= Jules Gentil =

French pianist (1898–1985)

Jules Charles Henri Gentil (10 February 1898 – 20 May 1985) was a French pianist and pedagogue.

== Biography ==
Born in Annecy, son of music compositor Jules Marie Victor Gentil (1864-1940) (1864-1940), Jules Charles Henri Gentil first studied the piano with his mother Anna Mockers (1861-1937), who had been a student of Georges Mathias, then with Santiago Riera (1867–1959) at the Conservatoire de Paris, where he won a first prize in 1916. Having also worked with Lazare-Lévy he often played with his brother violinist Victor Gentil (1892-1973) and with cellist Gérard Hekking. He taught at the École normale de musique de Paris from 1920, then shared the management of the school with Alfred Cortot from 1938. He was also a teacher at the Conservatoire de Paris, from 1941 to 1969, and also gave several masterclasses in the United States.

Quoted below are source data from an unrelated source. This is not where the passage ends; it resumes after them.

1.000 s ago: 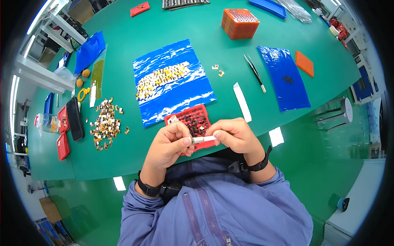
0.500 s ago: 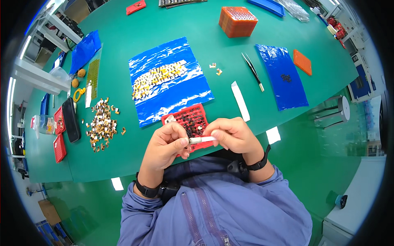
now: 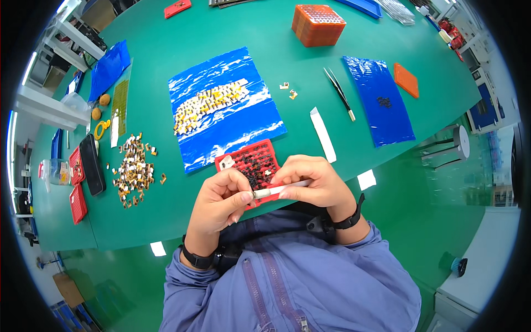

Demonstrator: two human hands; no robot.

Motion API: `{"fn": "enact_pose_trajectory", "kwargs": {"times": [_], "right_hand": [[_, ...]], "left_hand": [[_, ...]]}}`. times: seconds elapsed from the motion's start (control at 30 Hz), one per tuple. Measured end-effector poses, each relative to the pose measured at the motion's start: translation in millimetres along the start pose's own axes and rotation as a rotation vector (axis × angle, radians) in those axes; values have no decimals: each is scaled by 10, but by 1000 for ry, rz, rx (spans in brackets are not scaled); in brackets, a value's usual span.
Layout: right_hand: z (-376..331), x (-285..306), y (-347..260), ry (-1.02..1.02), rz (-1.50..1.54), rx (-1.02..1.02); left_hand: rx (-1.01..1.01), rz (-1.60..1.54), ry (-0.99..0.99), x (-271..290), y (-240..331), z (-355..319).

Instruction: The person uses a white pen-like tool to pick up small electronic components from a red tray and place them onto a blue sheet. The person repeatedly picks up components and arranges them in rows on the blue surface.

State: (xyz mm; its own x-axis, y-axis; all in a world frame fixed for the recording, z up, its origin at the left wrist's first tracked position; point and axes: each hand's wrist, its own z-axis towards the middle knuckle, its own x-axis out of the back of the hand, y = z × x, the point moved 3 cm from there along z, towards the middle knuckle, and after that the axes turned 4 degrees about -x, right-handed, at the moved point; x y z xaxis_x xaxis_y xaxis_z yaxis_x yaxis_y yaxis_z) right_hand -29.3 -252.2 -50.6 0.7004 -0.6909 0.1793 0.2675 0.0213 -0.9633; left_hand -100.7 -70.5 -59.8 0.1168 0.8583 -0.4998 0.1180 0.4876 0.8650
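Observation:
Above the table's near edge, my right hand (image 3: 318, 182) holds a slim white stick (image 3: 275, 190) between thumb and fingers, its paler end pointing left. My left hand (image 3: 220, 200) is closed in a pinch at that end; whatever small piece sits between the fingertips is too small to make out. Under both hands lies a red tray (image 3: 267, 148) with rows of small black parts and a few white bits. Just beyond it, small white-and-gold pieces (image 3: 213, 105) are spread on a blue sheet (image 3: 221, 145).
A loose heap of similar pieces (image 3: 133, 169) lies to the left, beside a black case (image 3: 92, 165). Tweezers (image 3: 340, 95), a white strip (image 3: 323, 135) and a second blue sheet (image 3: 381, 119) with black bits are on the right. Stacked orange trays (image 3: 318, 26) stand farther back.
My right fingers have shifted on the white stick, whose back end now shows past them. My left hand stays at its tip. The whole view has shifted slightly.

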Motion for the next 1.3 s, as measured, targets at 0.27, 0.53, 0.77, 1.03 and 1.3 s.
{"fn": "enact_pose_trajectory", "kwargs": {"times": [0.27,0.53,0.77,1.03,1.3], "right_hand": [[-22,-3,17,-15,108,-131],[-9,-32,40,3,71,-67],[-27,-26,54,-39,109,-225],[-14,-31,85,50,-14,14],[-22,-32,95,162,61,-57]], "left_hand": [[9,14,20,0,8,-19],[-13,12,10,1,3,-19],[-6,19,33,-5,8,-11],[-43,13,92,10,-19,10],[-117,33,247,106,18,5]]}}
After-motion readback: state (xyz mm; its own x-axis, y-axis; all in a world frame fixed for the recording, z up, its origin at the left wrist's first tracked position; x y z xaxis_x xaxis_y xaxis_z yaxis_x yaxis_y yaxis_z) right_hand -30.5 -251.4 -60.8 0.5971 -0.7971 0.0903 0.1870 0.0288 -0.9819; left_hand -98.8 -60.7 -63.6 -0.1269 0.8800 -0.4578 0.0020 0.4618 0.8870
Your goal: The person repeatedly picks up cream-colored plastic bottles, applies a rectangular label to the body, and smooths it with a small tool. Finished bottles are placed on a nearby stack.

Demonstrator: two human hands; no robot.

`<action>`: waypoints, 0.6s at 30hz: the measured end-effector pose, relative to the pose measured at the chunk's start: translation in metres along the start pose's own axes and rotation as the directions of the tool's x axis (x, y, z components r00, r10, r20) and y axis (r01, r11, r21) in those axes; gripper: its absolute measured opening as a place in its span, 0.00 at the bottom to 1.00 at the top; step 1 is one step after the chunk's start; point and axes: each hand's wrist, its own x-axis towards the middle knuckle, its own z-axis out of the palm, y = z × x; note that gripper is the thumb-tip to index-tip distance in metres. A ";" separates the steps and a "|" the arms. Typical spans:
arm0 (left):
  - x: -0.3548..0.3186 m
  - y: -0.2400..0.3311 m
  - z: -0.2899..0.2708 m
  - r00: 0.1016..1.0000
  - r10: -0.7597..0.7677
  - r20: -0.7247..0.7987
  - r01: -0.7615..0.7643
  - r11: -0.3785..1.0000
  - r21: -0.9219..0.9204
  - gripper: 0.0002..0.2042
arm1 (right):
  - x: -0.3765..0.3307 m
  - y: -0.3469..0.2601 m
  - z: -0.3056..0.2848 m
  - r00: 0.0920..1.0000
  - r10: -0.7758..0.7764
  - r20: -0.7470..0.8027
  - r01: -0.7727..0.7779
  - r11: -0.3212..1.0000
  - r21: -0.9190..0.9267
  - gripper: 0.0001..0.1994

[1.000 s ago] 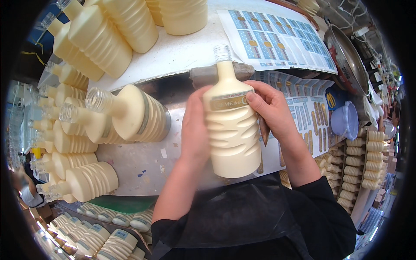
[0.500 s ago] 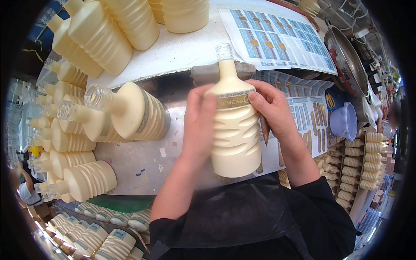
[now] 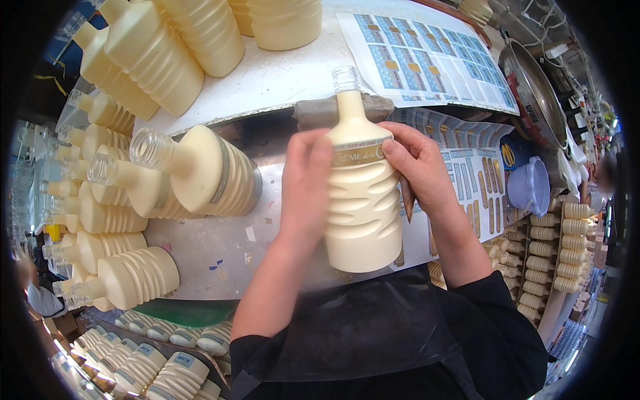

Gentil died in La Verrière at age 87.

== Teaching ==
Gentil helped train many pianists including Jean Micault, Gail Delente, Pierre Froment, Marie-Catherine Girod, Ramzi Yassa, Seth Carlin, David Lively, Michel Sogny, and also composers such as Alain Weber, André Mathieu, and Alain Bernaud.

According to his students' accounts, his teaching was turned towards the research of gestures allowing an easy execution, if necessary with unconventional fingerings, giving importance to the role of shoulders and arms, by bringing a particular care to the pedal. He did hardly any scale or exercise work, and thus moved away from the habits of his time in French piano teaching.

== Bibliography ==
Timbrell, Charles (2003). "French pianism, a historical perspective"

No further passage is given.